“Yet what?”
“In a way you are. I mean . . . Never mind. I’ll leave it there. What’s this they’re playing?”
Conversing evenly, they came to the flagged walk and the windows belching ragtime and blazing lights.
By one consent they turned and looked back into the night.
Then they passed up the steps and joined the carnival.
Let who will throw a stone at Patricia Bohun.
She certainly promised to marry a man whom she did not love. But if George Persimmon believed that such a lady would consent to bear his name for any earthly or heavenly reason other than to share his riches, then he deserved to be confined. But George was no fool. You may take it from me, Sirs, she did her neighbour no wrong. Whether a woman should sell herself is another matter. From the age of twelve Patricia had been schooled—cleverly schooled to take that unpleasant fence. Her aunt, Lady Coblow of Breathless, had not only shown her that she must marry money, but had taken care to surround her with the paraphernalia of wealth. From the age of twelve Patricia had lived and lain soft. Footmen, tiled bathrooms, French cooking, sables, limousines helped to create the atmosphere in which she moved. Use of that sort holds hard. By the time she was twenty-two she had come to regard the idea of parting with Luxury much as she looked upon that of committing suicide—a step taken only by the temporarily insane.
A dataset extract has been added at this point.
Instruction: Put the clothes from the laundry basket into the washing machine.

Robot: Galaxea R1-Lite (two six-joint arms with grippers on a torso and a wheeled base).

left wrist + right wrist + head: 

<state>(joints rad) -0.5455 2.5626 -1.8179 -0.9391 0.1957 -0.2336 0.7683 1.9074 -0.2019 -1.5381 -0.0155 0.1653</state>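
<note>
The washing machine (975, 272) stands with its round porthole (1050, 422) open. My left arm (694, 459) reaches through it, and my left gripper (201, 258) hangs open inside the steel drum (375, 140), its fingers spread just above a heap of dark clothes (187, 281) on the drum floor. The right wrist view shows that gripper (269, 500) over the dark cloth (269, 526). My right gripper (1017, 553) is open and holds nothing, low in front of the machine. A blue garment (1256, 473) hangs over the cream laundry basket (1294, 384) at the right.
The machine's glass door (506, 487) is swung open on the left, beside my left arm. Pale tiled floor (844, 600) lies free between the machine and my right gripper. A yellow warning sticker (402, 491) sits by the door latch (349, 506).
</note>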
That Beaulieu’s outlook was different is natural enough.
He had no patron to pave his path with gold, and it was all he could do to keep his head above water. The man had gone hungry. Had he stepped out of his world, he might have waxed fat and kicked. But that would have meant leaving every friend that he had—including Patricia Bohun. He worked hard, driving a promising pen, but the promise was shadowy stuff, and his earnings were fitful and slight. It follows that while he perceived the extreme desirability of riches, he knew that they were not essential to life and more than suspected that happiness could be found without them.